* _The problem_
Give back exactly the stretch of data below from the line holding "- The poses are" through the line holding "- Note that", both ends included, and leave the remaining lines out.

* _Data for processing_
"""

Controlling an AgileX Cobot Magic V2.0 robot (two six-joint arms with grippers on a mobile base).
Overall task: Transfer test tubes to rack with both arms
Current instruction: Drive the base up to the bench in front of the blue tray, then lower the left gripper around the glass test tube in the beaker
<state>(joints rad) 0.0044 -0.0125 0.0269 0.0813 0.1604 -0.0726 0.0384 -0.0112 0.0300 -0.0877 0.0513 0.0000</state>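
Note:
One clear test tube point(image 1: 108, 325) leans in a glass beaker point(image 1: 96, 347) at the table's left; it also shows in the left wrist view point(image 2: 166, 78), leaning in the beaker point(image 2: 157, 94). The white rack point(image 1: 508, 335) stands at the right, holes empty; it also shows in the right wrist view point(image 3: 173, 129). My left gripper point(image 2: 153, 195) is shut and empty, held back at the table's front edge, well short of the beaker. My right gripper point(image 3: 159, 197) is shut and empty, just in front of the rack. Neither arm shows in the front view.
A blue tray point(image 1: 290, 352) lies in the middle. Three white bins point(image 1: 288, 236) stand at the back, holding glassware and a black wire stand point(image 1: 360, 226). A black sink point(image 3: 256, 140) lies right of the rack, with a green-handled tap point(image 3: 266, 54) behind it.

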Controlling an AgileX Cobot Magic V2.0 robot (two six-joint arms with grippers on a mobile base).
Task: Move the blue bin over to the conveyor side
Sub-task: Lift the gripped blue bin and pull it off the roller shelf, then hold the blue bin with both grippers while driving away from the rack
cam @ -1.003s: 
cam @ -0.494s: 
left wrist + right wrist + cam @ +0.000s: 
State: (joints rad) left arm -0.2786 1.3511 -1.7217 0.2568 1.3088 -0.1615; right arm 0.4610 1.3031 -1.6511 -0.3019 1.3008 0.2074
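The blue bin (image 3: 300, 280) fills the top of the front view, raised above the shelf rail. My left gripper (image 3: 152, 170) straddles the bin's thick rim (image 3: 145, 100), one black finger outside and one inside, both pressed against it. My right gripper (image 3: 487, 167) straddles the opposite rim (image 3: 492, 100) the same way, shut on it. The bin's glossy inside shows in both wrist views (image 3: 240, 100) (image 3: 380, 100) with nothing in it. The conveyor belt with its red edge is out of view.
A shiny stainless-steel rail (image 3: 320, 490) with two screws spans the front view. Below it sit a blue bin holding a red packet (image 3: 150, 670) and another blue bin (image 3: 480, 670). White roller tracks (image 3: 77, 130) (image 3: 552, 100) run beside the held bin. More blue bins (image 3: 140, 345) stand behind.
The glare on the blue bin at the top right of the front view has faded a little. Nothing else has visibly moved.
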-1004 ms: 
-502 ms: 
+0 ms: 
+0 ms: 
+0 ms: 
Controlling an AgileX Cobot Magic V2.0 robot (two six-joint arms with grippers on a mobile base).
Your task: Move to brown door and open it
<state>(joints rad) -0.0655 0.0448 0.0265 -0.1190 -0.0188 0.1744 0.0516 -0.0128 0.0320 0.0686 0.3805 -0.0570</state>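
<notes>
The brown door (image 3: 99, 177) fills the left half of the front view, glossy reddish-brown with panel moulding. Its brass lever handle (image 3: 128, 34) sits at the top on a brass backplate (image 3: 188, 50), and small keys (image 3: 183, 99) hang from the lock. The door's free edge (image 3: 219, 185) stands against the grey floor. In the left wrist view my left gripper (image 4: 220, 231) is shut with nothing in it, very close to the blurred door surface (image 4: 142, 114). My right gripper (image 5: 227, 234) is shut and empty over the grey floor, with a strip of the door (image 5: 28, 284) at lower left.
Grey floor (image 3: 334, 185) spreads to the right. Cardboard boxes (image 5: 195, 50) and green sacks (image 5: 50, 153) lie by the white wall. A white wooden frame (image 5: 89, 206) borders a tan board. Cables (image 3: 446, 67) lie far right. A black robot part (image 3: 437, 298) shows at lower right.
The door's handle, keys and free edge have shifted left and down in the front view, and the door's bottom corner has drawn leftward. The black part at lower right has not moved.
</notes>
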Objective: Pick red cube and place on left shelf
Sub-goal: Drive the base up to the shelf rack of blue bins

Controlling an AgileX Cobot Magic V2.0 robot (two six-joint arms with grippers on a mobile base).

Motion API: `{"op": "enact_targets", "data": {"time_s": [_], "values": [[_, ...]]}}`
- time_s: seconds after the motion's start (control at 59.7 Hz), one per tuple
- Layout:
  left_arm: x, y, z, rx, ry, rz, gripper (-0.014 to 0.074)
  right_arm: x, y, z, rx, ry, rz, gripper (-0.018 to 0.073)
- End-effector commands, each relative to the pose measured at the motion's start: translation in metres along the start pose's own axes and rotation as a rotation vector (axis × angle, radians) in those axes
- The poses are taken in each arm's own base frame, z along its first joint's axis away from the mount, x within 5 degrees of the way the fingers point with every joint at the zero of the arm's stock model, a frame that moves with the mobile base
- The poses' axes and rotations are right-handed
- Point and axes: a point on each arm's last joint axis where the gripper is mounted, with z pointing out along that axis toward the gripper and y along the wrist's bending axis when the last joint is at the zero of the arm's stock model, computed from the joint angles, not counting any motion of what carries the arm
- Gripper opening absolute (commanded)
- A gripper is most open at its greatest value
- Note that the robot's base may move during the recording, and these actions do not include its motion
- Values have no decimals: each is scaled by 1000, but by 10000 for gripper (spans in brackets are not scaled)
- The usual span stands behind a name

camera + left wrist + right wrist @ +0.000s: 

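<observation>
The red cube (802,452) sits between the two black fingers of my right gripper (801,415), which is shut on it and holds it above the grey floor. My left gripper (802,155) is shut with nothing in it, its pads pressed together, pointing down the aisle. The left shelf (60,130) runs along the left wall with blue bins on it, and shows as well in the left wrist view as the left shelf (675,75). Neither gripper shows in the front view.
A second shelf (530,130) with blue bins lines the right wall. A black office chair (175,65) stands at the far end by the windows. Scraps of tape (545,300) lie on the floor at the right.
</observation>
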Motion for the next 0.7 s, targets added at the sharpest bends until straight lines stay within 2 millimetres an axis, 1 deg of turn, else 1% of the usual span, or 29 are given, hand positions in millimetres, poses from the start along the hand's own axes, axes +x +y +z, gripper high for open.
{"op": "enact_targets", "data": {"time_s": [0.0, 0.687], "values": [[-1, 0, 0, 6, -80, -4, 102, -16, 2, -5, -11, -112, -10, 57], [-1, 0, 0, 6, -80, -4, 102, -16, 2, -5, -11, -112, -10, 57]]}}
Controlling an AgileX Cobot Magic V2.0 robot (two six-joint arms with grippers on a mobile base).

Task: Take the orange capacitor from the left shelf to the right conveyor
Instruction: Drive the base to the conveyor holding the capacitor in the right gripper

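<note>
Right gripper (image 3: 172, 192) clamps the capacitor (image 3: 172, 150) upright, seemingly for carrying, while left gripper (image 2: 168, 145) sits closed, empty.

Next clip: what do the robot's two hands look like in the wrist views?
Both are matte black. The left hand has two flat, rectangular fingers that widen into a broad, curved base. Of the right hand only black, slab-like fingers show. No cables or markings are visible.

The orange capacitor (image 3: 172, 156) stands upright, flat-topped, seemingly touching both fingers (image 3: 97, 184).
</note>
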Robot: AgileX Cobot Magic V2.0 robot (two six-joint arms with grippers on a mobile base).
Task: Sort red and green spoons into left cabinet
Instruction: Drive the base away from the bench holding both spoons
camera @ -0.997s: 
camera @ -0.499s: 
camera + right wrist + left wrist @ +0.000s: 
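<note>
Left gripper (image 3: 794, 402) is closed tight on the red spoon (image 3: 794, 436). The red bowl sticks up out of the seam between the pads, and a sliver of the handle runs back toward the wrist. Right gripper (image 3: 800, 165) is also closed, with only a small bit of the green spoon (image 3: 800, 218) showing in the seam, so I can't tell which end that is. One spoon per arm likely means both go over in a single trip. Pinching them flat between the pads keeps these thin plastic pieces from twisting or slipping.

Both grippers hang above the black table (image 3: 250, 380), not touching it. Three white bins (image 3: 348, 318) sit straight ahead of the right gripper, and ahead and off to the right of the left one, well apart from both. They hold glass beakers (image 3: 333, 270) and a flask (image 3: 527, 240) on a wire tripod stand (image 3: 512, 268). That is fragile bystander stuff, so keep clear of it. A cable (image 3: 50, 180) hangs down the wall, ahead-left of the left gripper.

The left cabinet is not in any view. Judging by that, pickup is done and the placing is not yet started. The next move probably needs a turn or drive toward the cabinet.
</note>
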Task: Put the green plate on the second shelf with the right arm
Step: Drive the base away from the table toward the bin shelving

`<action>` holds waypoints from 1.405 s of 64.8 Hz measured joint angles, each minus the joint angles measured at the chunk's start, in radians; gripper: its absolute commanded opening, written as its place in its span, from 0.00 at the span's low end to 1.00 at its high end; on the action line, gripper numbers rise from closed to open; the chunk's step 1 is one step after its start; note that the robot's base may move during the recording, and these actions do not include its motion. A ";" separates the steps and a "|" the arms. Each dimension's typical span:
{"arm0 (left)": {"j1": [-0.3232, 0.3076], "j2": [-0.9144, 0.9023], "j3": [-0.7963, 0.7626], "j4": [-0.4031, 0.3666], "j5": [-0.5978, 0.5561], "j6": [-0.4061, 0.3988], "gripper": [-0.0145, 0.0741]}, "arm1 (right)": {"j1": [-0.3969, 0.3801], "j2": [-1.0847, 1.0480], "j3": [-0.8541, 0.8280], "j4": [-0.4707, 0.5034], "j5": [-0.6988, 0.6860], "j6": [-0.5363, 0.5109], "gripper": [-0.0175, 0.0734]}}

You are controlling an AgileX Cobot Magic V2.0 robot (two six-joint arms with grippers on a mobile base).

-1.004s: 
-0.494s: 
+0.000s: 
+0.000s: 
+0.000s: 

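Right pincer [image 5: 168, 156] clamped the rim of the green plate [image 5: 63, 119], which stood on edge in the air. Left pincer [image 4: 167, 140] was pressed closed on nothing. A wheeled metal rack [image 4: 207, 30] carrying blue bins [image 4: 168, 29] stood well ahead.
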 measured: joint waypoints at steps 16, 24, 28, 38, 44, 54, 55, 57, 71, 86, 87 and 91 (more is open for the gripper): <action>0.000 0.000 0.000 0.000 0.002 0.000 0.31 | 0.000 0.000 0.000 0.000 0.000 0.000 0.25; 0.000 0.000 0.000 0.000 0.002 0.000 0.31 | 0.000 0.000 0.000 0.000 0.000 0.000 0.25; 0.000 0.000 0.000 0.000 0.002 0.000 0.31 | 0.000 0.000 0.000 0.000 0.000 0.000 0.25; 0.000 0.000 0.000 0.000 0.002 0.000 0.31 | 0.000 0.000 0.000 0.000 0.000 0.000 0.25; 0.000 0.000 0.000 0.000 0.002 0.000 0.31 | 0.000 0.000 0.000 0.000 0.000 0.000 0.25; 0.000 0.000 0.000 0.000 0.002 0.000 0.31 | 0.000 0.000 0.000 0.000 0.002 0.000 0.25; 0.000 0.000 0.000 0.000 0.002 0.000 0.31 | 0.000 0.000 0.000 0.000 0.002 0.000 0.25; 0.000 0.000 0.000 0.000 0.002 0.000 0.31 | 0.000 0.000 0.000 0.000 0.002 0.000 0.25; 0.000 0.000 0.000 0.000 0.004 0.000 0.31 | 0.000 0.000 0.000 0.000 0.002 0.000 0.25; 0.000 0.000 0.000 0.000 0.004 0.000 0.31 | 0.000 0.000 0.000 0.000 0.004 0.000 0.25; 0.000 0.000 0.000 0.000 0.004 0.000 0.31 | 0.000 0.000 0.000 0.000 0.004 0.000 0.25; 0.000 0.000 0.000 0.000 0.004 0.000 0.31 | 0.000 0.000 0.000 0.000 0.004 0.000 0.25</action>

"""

* _Result below_
- The poses are taken in each arm's own base frame, z along its first joint's axis away from the mount, x within 5 degrees of the way the fingers point with every joint at the zero of the arm's stock model, a frame that moves with the mobile base
- The poses' axes and rotations are right-handed
- Point and axes: a point on each arm's last joint axis where the gripper is mounted, with z pointing out along that axis toward the gripper and y along the wrist's bending axis when the last joint is at the zero of the arm's stock model, computed from the joint angles, not counting any motion of what carries the arm
- Gripper opening absolute (commanded)
- A gripper is most open at its greatest value
- Note that the robot's base may move during the recording, and these actions do not include its motion

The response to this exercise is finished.